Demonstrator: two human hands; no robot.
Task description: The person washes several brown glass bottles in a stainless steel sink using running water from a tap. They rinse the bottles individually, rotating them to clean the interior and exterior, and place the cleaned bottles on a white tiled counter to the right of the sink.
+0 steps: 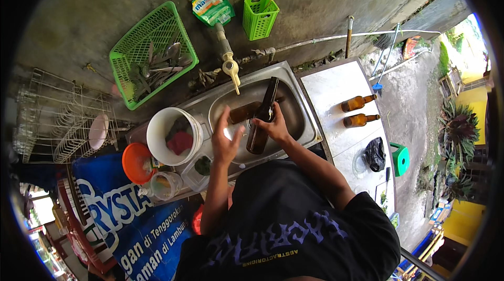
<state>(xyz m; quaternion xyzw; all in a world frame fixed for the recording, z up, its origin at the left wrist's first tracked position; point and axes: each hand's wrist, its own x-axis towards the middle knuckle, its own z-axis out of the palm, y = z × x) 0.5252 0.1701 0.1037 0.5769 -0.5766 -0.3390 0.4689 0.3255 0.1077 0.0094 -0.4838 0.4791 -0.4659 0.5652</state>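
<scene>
My right hand (277, 123) grips a dark brown glass bottle (258, 138) around its middle, its neck tilted up and away from me. This bottle is over the stainless steel sink basin (297, 123). A second brown bottle (241, 113) lies on its side in the basin, partly hidden behind the held one. To the left, my left hand (226, 139) hovers at the basin's near left side, fingers and thumb spread, with nothing in it. Beyond the basin, a cream plastic tap (230, 68) points down toward it.
Two brown bottles (353, 103) lie on the white tiled counter (327, 84), near a black plastic bag (375, 154). Left of the basin stand a white bucket (153, 135) and an orange bowl (132, 163). A green basket (118, 64) of cutlery and a wire dish rack (51, 115) are farther left.
</scene>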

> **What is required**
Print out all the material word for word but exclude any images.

> **Your response**
Demonstrator: two human hands; no robot.
Task description: The person washes several brown glass bottles in a stainless steel sink using running water from a tap. They rinse the bottles individually, rotating them to clean the interior and exterior, and place the cleaned bottles on a white tiled counter to the right of the sink.
+0 steps: 
<state>(xyz m; quaternion xyzw; all in a world frame fixed for the recording, z up, its origin at the left wrist's first tracked position; point and axes: each hand's wrist, its own x-axis towards the middle knuckle, its own z-axis out of the palm, y = z × x) 0.5252 0.1701 0.1037 0.5769 -0.5766 -0.3390 0.4689 0.3255 0.1077 0.0094 -0.4838 0.4791 -0.4659 0.5652</state>
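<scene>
My right hand (277, 123) grips a dark brown glass bottle (258, 138) around its middle, its neck tilted up and away from me. This bottle is over the stainless steel sink basin (297, 123). A second brown bottle (241, 113) lies on its side in the basin, partly hidden behind the held one. To the left, my left hand (226, 139) hovers at the basin's near left side, fingers and thumb spread, with nothing in it. Beyond the basin, a cream plastic tap (230, 68) points down toward it.
Two brown bottles (353, 103) lie on the white tiled counter (327, 84), near a black plastic bag (375, 154). Left of the basin stand a white bucket (153, 135) and an orange bowl (132, 163). A green basket (118, 64) of cutlery and a wire dish rack (51, 115) are farther left.
</scene>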

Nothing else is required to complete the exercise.